在 Enzyme 中测试延迟加载的组件

Question

给定一个包含多个延迟加载路由的简单应用程序，

import React, { lazy, Suspense } from "react";
import { Route } from "react-router-dom";
import "./styles.css";

const Component = lazy(() => import("./Component"));
const PageNotFound = lazy(() => import("./PageNotFound"));

export default function App() {
  return (
    <div className="App">
      <Route
        path="/component"
        exact
        render={() => (
          <Suspense fallback={<div>Loading..</div>}>
            <Component />
          </Suspense>
        )}
      />

      <Route
        path="*"
        render={() => (
          <Suspense fallback={<div>Loading..</div>}>
            <PageNotFound />
          </Suspense>
        )}
      />
    </div>
  );
}

如何进行测试来检查这些组件是否正在该特定路线上呈现？

这是我尝试过的 App.test：

import { configure, shallow, mount } from "enzyme";
import Adapter from "@wojtekmaj/enzyme-adapter-react-17";
import React from "react";
import { MemoryRouter } from "react-router-dom";
import App from "./App";
import Component from "./Component";
import PageNotFound from "./PageNotFound";

configure({ adapter: new Adapter() });

describe("App", () => {
  it("renders without crashing", () => {
    shallow(<App />);
  });

  it("renders lazy loaded PageNotFound route", () => {
    // Act
    const wrapper = mount(
      <MemoryRouter initialEntries={["/random"]}>
        <App />
      </MemoryRouter>
    );

    // Assert
    // expect(wrapper.containsMatchingElement(<PageNotFound />)).toEqual(true);
    // expect(wrapper.find(PageNotFound)).toHaveLength(1);
    expect(wrapper.exists(PageNotFound)).toEqual(true);
  });
});

由于悬念，所有 3 个断言似乎都不起作用；可以在此处的codesandbox 找到工作片段- 确保进入“测试”选项卡以查看失败的测试。

非常感谢任何建议，提前谢谢您！

Answer 1

这是一个有趣的问题，很难有最好的方法来模拟，因为它lazy(() => import('path/to/file'))接受一个函数作为参数，所以我们无法检测匿名函数的值。

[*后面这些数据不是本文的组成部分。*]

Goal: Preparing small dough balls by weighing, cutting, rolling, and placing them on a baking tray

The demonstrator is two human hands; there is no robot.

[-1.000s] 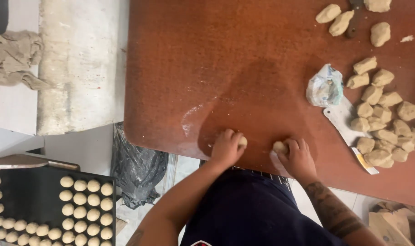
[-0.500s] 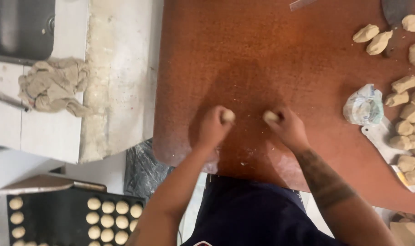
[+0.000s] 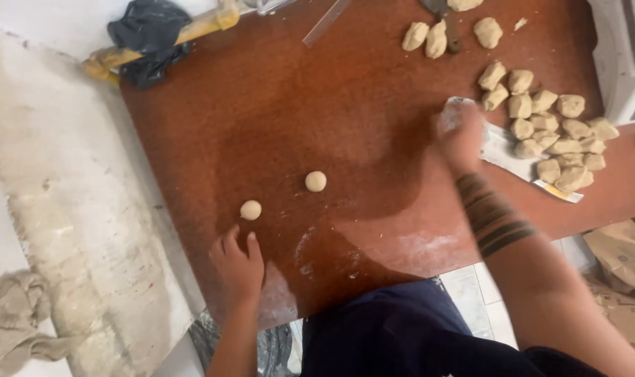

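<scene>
We are resting our left hand, fingers loose, below the lower dough ball; our right hand is reaching right-centre, grip blurred. The ball seems soft; cup it gently from above.

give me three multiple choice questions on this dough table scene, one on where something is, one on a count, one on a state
1. Where do the cut dough pieces lie?
A. On the table's right side
B. In front of the left hand
C. On the grey cloth

2. How many round dough balls lie near the left hand?
A. One
B. Two
C. Five

3. What is the right hand doing?
A. Resting in the lap
B. Gripping a rolling pin
C. Reaching out beside the cut dough pieces

Answers:
1. A, the pile sits on the right part of the brown table.
2. B, one ball lies just beyond the fingers and another ball lies farther out.
3. C, the arm stretches to the pile, the hand over a white scrap.
</scene>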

但我想我有一个适合您的解决方案，但最好不要测试所有情况，而是测试特定情况才有效。你会嘲笑如下：

jest.mock('react', () => {
  const React = jest.requireActual('react');
 
  // Always render children as our lazy mock component
  const Suspense = ({ children }) => {
    return children;
  };

  const lazy = () => {
    // `require` component directly as we want to see
    // Why? Above reason
    return require('./PageNotFound').default;
  }

  return {
    ...React,
    lazy,
    Suspense
  };
});

lazy更新了mock函数的新方式

我认为我有一个更好的主意来调用lazy参数然后作为组件返回，如下所示：

jest.mock('react', () => {
  const React = jest.requireActual('react');
  const Suspense = ({ children }) => {
    return children;
  };
  
  const lazy = jest.fn().mockImplementation((fn) => {
    const Component = (props) => {
      const [C, setC] = React.useState();

      React.useEffect(() => {
        fn().then(v => {
          setC(v)
        });
      }, []);

      return C ? <C.default {...props} /> : null;
    }

    return Component;
  })

  return {
    ...React,
    lazy,
    Suspense
  };
});

然后，您必须等待模拟中返回的组件更新lazy，因此我们等待组件重新绘制，如下所示：

// keep warning `act` removed
import { act } from 'react-dom/test-utils';

// A helper to update wrapper
const waitForComponentToPaint = async (wrapper) => {
  await act(async () => {
    await new Promise(resolve => setTimeout(resolve));
    wrapper.update();
  });
};

it("renders PageNotFound", async () => {    
  const wrapper = mount(
    <MemoryRouter initialEntries={["/random"]}>
      <App />
    </MemoryRouter>
  );

  await waitForComponentToPaint(wrapper);

  expect(wrapper.exists(PageNotFound)).toEqual(true);
});

it("renders Component", async () => {    
  const wrapper = mount(
    <MemoryRouter initialEntries={["/component"]}>
      <App />
    </MemoryRouter>
  );

  await waitForComponentToPaint(wrapper);

  expect(wrapper.exists(Component)).toEqual(true);
});

链接的另一个更新

我创建了一个repl.it链接供您检查其工作原理： https: //repl.it/@tmhao2005/js-cra

您可以运行测试：yarn test -- lazy。并浏览 下的代码src/Lazy。